5. Aus diesem Grund war es dem Landesverwaltungsgericht auch verwehrt selbst eine Entscheidung in der Sache zu treffen, da Sache des Beschwerdeverfahrens eben alleine das Verfahren wegen der Zurückweisung des Antrages des Bf war und war daher vom Landesverwaltungsgericht Oberösterreich der Bescheid der belangten Behörde ersatzlos zu beheben. Der Antrag des Bf ist nunmehr wieder unerledigt offen und hat die belangte Behörde selbigen einer inhaltlichen Erledigung nach Ermittlungsverfahren zuzuführen.
IV.
Die ordentliche Revision ist unzulässig, da keine Rechtsfrage im Sinne des Art. 133 Abs. 4 B-VG zu beurteilen war, der grundsätzliche Bedeutung zukommt. Weder weicht die gegenständliche Entscheidung von der bisherigen Rechtsprechung des Verwaltungsgerichtshofes ab, noch fehlt es an einer Rechtsprechung des Verwaltungsgerichtshofes. Weiters ist die dazu vorliegende Rechtsprechung des Verwaltungsgerichtshofes auch nicht als uneinheitlich zu beurteilen.
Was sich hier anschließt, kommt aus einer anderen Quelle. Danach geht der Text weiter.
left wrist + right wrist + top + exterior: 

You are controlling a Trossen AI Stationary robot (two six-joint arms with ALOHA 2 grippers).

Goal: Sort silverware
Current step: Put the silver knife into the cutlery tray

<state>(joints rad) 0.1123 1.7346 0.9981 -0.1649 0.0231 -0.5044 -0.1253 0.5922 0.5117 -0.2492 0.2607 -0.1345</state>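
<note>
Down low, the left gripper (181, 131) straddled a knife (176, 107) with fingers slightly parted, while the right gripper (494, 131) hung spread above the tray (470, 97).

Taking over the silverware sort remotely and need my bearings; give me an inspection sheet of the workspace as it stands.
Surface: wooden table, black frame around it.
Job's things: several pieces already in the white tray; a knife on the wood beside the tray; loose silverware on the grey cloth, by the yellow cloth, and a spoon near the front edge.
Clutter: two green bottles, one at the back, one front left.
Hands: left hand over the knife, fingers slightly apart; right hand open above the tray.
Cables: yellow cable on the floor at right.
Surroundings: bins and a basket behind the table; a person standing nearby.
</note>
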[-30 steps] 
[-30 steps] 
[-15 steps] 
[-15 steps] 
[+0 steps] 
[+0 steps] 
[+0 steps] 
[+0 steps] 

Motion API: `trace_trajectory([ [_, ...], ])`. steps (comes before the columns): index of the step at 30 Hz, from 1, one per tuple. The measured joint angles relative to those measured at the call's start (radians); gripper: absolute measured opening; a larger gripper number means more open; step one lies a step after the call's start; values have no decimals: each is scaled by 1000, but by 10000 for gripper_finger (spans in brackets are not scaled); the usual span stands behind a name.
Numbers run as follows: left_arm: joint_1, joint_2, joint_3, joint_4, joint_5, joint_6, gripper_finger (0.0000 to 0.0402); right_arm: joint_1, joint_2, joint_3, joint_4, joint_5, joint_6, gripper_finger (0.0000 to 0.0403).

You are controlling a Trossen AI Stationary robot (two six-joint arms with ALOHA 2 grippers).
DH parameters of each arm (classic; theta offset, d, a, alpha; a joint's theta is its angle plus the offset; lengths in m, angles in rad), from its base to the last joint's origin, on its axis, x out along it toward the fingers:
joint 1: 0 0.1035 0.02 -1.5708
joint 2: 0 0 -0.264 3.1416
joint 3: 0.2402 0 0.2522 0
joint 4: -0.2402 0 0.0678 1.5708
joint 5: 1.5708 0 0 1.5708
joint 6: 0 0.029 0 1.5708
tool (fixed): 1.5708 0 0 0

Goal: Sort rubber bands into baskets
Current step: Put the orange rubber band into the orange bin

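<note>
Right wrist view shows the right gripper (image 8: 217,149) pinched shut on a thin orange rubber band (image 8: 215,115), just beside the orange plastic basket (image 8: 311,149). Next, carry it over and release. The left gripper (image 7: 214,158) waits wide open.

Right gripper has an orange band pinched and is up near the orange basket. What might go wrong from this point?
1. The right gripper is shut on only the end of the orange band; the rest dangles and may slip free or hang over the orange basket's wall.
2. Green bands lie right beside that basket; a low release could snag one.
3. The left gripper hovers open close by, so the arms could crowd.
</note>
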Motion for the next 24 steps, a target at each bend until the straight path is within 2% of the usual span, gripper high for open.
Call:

Ebenfalls liegen keine sonstigen Hinweise auf eine grundsätzliche Bedeutung der zu lösenden Rechtsfrage vor.
R e c h t s m i t t e l b e l e h r u n g
Gegen dieses Erkenntnis besteht die Möglichkeit der Erhebung einer Beschwerde beim Verfassungsgerichtshof und/oder einer außerordentlichen Revision beim Verwaltungsgerichtshof. Die Beschwerde bzw. Revision ist innerhalb von sechs Wochen ab dem Tag der Zustellung des Erkenntnisses durch einen bevollmächtigten Rechtsanwalt bzw. eine bevollmächtigte Rechtsanwältin abzufassen und einzubringen. Für die Beschwerde bzw. Revision ist eine Eingabegebühr von je 240.- Euro zu entrichten.